Фритти почувствовал, что его одернули, и слегка рассердился.
— Что вы имеете в виду? Много важных событий произошло с тех пор, как я ушел из дому. Большинство произошло не по моей вине, но участие я в них принимал. Даже, может быть, без меня дела пошли бы и хуже, — не без гордости заключил он.
— Допускаю. Да не ощетинивайся так, пожалуйста, — хихикнула старая лягушка. — Ответь мне вот на что: покрыл ли снег Закот?
— Теперь, пожалуй, да. Но что с того? Скоро весна.
— Точно, мой кисик. Ну а птицы вернулись в Крысолистье?
Хвосттрубой не был уверен, что понял суть вопроса.
— Вернулись многие из крылянок … это тоже верно.
Матушка Ребум улыбнулась зеленой беззубой улыбкой:
— Отлично, больше я тебе вопросов не задам. Мне и самой видно из-под лилий моего водоема, что солнце все еще ежедневно пересекает небо. Ну, теперь понимаешь?
— Нет, — упрямо сказал Фритти.
— Речь вот о чем. Ко времени, когда придет другая зима и перейдет в другую весну, Холм Закота и все Живоглотовы творения полностью исчезнут — задержавшись разве что в памяти. Придет и уйдет не слишком много зим — и ты, и я тоже исчезнем, оставив после себя только кости, чтобы они послужили домом для крошечных созданий. И знаешь что, храбрый Хвосттрубой? Мировой танец ни в одном шаге не запнется от этих исчезновений.
Она тяжело приподнялась на передних ногах.
— Теперь, друг мой кот, я должна удалиться и погрузить эти старые косточки в грязевую ванну. Спасибо за приятное общество.
Сказав так, она прыгнула к краю водоема и, наполовину еще в стоячей воде, повернулась и оглянулась.
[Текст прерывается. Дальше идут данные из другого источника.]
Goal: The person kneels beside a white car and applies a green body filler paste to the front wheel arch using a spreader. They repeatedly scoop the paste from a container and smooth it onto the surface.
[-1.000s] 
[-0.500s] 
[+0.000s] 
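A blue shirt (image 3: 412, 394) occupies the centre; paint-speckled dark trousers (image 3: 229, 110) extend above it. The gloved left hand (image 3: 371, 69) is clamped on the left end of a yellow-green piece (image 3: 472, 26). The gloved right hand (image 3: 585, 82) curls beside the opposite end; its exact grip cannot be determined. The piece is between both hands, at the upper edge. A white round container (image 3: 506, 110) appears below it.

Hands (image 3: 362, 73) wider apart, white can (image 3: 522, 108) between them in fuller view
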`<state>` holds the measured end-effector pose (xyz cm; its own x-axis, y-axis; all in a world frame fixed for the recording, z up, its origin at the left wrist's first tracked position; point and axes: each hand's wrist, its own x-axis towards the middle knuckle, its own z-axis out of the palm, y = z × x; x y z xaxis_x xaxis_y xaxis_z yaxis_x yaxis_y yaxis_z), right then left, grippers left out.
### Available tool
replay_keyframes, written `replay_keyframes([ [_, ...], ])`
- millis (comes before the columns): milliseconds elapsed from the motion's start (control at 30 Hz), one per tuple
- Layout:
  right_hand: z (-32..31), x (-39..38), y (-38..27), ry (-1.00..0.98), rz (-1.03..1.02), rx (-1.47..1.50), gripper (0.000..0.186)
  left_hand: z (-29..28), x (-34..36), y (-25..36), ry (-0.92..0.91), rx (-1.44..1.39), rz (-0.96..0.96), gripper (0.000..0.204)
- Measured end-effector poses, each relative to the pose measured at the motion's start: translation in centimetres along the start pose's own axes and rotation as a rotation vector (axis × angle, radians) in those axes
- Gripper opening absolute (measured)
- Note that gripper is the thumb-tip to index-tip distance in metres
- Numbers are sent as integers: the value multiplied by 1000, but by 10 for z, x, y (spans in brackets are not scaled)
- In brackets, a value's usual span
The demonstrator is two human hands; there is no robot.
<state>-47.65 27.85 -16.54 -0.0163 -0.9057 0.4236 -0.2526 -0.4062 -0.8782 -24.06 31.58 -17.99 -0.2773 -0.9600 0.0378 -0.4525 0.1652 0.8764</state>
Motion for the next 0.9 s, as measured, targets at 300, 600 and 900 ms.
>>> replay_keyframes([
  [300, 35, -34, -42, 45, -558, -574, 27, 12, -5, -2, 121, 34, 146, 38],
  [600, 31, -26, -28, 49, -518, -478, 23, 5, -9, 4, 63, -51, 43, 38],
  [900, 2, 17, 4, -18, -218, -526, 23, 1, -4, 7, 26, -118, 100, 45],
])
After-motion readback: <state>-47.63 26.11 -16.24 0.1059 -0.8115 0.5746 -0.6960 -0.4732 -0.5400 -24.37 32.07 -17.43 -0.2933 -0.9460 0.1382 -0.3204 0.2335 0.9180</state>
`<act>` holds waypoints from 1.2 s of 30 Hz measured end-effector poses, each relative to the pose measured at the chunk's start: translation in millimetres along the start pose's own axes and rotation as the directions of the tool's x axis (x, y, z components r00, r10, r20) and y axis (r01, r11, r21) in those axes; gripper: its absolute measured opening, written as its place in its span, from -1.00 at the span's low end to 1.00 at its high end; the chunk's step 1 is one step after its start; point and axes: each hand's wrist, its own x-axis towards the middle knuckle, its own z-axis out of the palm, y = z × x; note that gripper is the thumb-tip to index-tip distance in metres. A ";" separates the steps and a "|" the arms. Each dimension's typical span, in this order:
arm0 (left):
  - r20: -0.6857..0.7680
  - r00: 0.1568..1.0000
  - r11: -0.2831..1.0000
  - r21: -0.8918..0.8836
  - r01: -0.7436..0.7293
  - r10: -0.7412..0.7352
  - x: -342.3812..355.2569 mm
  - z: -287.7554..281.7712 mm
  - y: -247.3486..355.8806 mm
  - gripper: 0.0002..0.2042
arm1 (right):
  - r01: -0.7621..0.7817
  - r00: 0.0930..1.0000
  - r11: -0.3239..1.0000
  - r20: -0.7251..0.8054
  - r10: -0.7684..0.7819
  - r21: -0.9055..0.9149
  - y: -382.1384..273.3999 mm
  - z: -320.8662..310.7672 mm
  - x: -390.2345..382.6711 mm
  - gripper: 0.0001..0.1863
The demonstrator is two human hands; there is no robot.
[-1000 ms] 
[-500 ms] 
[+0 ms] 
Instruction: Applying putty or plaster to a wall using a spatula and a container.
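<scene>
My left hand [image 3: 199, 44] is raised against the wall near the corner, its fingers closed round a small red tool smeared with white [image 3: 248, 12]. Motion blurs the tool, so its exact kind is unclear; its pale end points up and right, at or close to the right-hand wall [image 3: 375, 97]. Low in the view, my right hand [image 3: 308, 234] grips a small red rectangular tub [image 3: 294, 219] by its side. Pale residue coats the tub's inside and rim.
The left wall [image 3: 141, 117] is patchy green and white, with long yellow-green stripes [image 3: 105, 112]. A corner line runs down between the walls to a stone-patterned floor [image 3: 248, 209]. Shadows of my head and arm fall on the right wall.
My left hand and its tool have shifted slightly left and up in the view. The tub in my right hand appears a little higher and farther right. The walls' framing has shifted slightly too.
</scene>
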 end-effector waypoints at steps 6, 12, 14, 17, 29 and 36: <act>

Ее круглые глаза сонно помаргивали.
— Ничего не бойся! — сказала она. — Моя песня была хорошо сплетена. Если тебе нужна будет помощь, ты ее непременно получишь, по крайней мере один раз. Особенно приглядывайся к тому, что движется в воде, потому что тут — почти вся моя сила. Удачи тебе, Хвосттрубой!
Матушка Ребум, прыгнув, со всплеском скрылась в луже.